Putting together the work habits and needs of a time-poor and information-rich community of knowledge workers in a post-processing environment where they can “mash up,” tag and commentate their search discoveries is a natural evolution of search technology. It is remarkable to see how search companies that are serious about the enterprise market (search within and for the enterprise) are rapidly turning out enhancements for their audiences, now that they are convinced that “Enterprise 2.0” has a boatload of early adopters in the wings. Search should always be about connecting experts and their content. Add collaboration and the ability to enrich search results by searchers for the benefit of their colleagues and you have a model for, soon-to-be, heavily adopted products.

That pretty much sums up how we should be thinking about “social search” in the enterprise. You can hear more of my views in a KMWorld Webinar, Using Social Search to Drive Innovation through Collaboration next Tuesday in a presentation sponsored by Vivisimo, one of the leaders in this area.

The week had plenty of virtual ink devoted this topic so you might want to check out these two articles with more commentary. The first was in eWeek, by Clint Boulton, Vivisimo Marries Search, Social Networking. The second shows that Google is on the bandwagon, as well, Google Enterprise Search gets social, a blog entry at C|Net News.com by Rafe Needleman.

Trust is a Pact between a Vendor and Its Customer

There is nothing more disappointing to a consultant than to learn that a project in which you gave significant guidance to a client is experiencing a project meltdown…except maybe having everything get off to a positive start only to falter due to problems with the technologies being implemented. I have been burned several times lately and that surprises me because, as a former software vendor myself, I have pretty deep skepticism when it comes to overblown claims and can usually spot the companies I wouldn’t want my clients to trust. This was not one of them.

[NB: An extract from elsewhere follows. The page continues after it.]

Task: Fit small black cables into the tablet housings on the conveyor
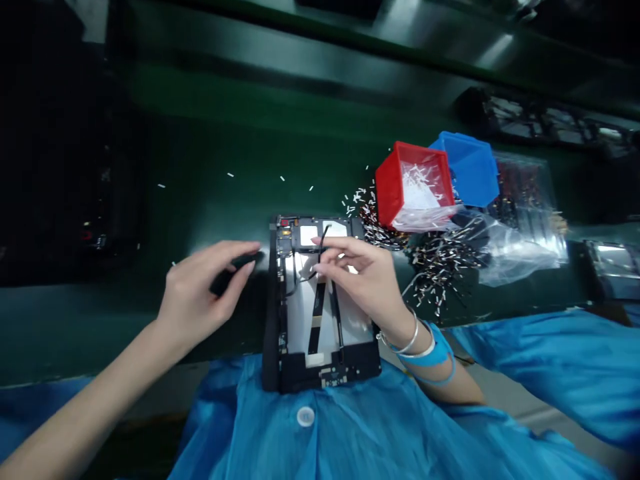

It is hard to deal with situations that you didn’t consider likely. A big one is a broken promise, even if it is implicit, not explicit. For a vendor to deliver a solid CMS product with a buggy search interface to toggle between keyword and metadata search is one thing. My client spent months getting it to work so that users could seek by keyword or on explicit metadata fields. They rolled it out and it was “OK,” if not great. But after much discussion with the vendor about the bugs, my client was pressured into adopting an upgrade to “solve the problem.” Unfortunately, the upgrade was an experience from hell, but worse was the fact that the old search controls no longer worked and there was no way to search metadata any longer. Having predicated the procurement on being able to search metadata… well, you get the picture.

What happened to the old motto of “first do no harm?” In my world that means you never release an “upgrade” that subtracts functionality. In the words of my client, “we consider this a major regression.” I consider it a serious breach of trust between them and the supplier but also between me and my client. Why would they ever trust my guidance about the solidness of a vendor again? Guess I have my work cut out for me to find some recourse for my client.

On a much more positive note, I will be offering commentary on the subject of trust and technology solutions when I participate in my first Gilbane Webinar with Oracle’s Brian Dirking, Wednesday, October 10th. The title is The Trust Factor: Secure Enterprise Search for High-Value Content and it will include some key considerations when considering your path to a successful search implementation. I’m still optimistic and enthusiastic that you can implement an excellent search solution for your organization if you really chose your strategy, your technology and your business partners carefully and I’m teaming with Oracle to reinforce that message.